Sujal Shah: Okay, thank you Luke. Can we have the next question please.

Operator: Your next question comes from the line of Shreyas Patil from Wolfe Research. Your line is open.

Shreyas Patil: Hey, thanks so much for taking my question. Just coming back to communications. So maybe thinking a little bit beyond this year. You’ve talked about the ability to sustain low 20% margins in that segment. Obviously, we’re going to be dipping below that for the next few quarters, but I’m just trying to get a sense of the bridge to get back to that low 20s level, I mean how much of that is really dependent on the end markets versus some of the internal cost actions that you’re talking about taking out?

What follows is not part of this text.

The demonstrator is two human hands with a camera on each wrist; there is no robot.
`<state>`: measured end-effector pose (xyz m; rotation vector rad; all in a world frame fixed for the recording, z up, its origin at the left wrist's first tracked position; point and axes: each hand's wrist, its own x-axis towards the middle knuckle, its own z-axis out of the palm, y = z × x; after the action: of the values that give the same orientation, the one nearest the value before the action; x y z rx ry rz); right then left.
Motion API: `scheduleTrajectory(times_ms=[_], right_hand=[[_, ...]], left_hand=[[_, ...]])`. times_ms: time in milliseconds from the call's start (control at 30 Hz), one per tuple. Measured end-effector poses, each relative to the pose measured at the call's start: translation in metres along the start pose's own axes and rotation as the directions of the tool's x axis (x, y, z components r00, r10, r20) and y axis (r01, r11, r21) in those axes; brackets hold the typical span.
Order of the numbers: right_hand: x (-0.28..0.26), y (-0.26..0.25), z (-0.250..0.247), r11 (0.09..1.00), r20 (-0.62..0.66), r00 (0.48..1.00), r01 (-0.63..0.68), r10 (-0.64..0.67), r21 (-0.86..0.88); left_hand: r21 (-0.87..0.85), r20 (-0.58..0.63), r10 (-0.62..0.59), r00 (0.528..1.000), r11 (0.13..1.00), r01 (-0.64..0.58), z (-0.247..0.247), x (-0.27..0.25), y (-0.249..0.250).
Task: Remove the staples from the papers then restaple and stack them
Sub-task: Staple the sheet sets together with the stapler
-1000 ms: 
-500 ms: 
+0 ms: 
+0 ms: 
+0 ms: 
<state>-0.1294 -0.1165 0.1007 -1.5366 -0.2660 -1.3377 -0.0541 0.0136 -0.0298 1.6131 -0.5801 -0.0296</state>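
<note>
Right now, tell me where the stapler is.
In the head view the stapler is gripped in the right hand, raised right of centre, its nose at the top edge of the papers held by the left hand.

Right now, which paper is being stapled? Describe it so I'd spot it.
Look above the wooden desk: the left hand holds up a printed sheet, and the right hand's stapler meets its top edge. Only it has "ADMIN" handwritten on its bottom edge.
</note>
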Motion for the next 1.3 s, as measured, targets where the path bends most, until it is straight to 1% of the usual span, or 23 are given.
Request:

Heath Mitts: Sure. This is Heath. I’ll take this. It’s really — I mean, listen, I think if you look at your models, first of all, it’s our smallest segment, right? So there’s a little bit of law of small numbers here on a relative basis for TE when you start getting to the margin rates. And we are always very careful about not jumping up and down to when we had the real high margins the last two years because we knew what the leverage was in those factories when you have that kind of output and when you see it flip around. So when you go from a 600 million to 650 million per quarter run rate at that segment down to sub 500 million here for the next few quarters, it does have a meaningful impact. And I think part of it also is the amount of inventory bleed off.

And the margins that we know exist in that channel inventory that’s just the reality of the cyclical nature of this. Now our confidence, in terms of being able to get back to closer to a 20% margin number for the segment, really resides in the fact that we don’t — we see this as more than a $2 billion segment annually, right. We do see this continuing to grow. We know the markets where they are. We know where our customers’ capital needs are and the things and the platforms that we’ve been specked in on that are incremental growth to us going forward for the next several years. We feel good about that, and we know what the margin is going to look like, but we’re going through a bit of an air pocket here for the rest of 2023 or for at least the next couple of quarters of 2023.

Sujal Shah: Okay. Thank you. We’d like to thank everybody for joining our call this morning. And if you do have additional questions, please contact Investor Relations at TE. Thank you and have a nice day.

Operator: Ladies and gentlemen, today’s conference call will be available for replay beginning at 11:30 A.M. Eastern Time today, January 25th, on the Investor Relations portion of TE Connectivity’s website. That will conclude the conference for today.